[DDI-SRG] inline NCube: open issues and improvements

Joachim Wackerow joachim.wackerow at gesis.org
Fri Jan 18 12:16:13 EST 2008


Wendy,

This is regarding codes which are just invented for the coding scheme 
(like total), but are not existent in a table.

You mentioned at Wednesday the element 'Add' in identification. I think 
this has really another semantic. I'm not sure if this would be 
appropriate to use. Anyway with CR2 it wouldn't be possible on the code 
level because codes are not identifiable in CR2.

The use case would be a table where all categories of the table 
dimensions have category labels and codes, but no codes exist for the 
margin sums, the totals. For the markup the total must have a code.

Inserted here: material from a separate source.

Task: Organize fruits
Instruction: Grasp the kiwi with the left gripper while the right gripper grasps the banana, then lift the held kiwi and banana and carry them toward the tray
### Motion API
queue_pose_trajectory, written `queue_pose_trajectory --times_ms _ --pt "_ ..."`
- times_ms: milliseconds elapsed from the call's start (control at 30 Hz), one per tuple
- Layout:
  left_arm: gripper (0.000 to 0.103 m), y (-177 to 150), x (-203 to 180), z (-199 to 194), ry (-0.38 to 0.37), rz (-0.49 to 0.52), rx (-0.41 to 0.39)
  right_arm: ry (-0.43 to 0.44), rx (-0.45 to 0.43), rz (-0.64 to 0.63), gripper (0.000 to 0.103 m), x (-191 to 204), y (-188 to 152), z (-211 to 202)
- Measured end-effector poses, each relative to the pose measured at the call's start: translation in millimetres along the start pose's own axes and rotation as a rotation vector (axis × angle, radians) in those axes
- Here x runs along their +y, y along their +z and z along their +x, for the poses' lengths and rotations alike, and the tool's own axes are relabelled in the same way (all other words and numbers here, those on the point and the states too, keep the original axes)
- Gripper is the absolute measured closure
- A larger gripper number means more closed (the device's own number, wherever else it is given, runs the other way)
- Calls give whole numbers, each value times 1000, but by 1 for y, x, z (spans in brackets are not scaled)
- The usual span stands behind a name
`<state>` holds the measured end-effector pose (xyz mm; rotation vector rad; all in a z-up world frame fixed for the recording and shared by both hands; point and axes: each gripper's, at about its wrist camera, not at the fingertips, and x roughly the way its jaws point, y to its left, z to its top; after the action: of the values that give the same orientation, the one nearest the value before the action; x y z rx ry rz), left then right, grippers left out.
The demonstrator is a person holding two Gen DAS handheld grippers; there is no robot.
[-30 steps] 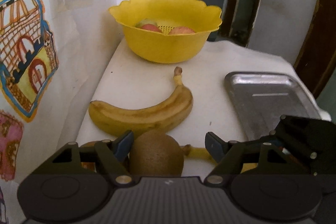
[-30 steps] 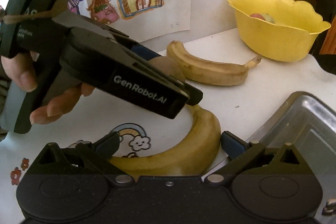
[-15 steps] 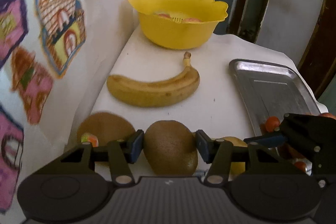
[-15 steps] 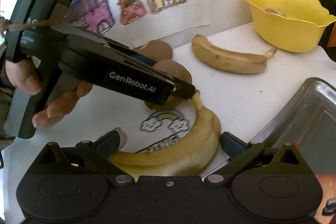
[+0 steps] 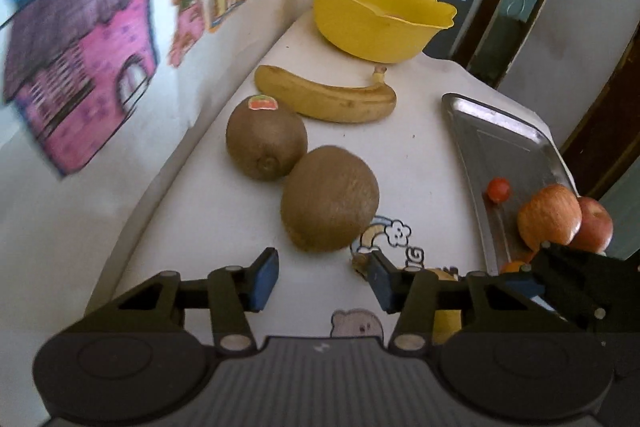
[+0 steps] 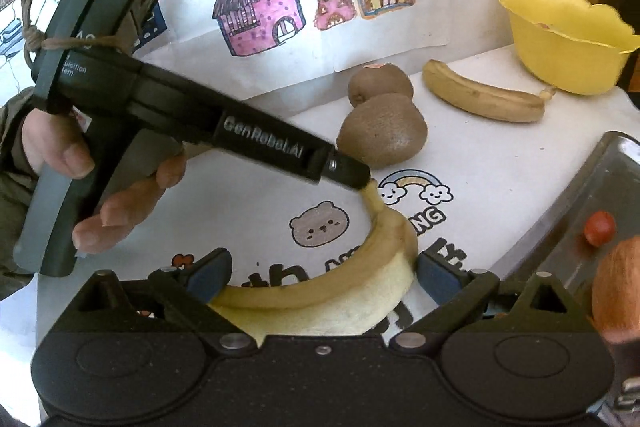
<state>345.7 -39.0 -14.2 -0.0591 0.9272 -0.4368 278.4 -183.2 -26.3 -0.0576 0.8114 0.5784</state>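
Note:
My left gripper (image 5: 322, 279) hangs over the white cloth, its jaws closing with nothing between them. Just ahead of its fingertips lies a brown kiwi (image 5: 330, 199), touching a second kiwi (image 5: 266, 139) that has a sticker. In the right wrist view the left gripper's tip (image 6: 348, 173) is beside the near kiwi (image 6: 382, 137). My right gripper (image 6: 322, 275) is shut on a curved yellow banana (image 6: 384, 247). Another banana (image 5: 328, 99) lies in front of the yellow bowl (image 5: 380, 15).
A metal tray (image 5: 500, 143) on the right holds two apples (image 5: 548, 217) and a small red fruit (image 5: 498, 189). A wall with house drawings (image 6: 256, 7) runs along the table's left side. A hand (image 6: 60, 147) holds the left gripper.
Both grippers have drawn back from the bowl. The kiwi that sat between the left fingers now lies free ahead of them, and those jaws have narrowed. The right gripper kept its banana.

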Motion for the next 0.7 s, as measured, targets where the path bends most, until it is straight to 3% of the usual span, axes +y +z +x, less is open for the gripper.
queue_pose_trajectory --times_ms 267,433,467,700 --pt "38 10 -5 -11 29 34 -139 -130 -34 148 6 13 -9 -3" --pt "37 23 -16 6 44 62 -124 -147 -76 267 12 8 -20 -8" --pt "42 25 -18 11 58 61 -110 -161 -82 266 13 9 -22 -10" --pt "43 18 -18 13 60 24 -111 -147 -94 275 21 11 -30 -17"
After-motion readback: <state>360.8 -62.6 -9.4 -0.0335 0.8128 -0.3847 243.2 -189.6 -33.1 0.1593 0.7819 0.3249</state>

For 
some application it would be useful to know if the code did already 
exist or was just invented. With the current solution it is not possible 
to make a difference. For a (ad-hoc coded) total such an indicator would 
be necessary on the code level not on the code scheme level.

I think the issue is not really solvable by changing the ownership or 
version of a code scheme (we talked about that related to ISCO).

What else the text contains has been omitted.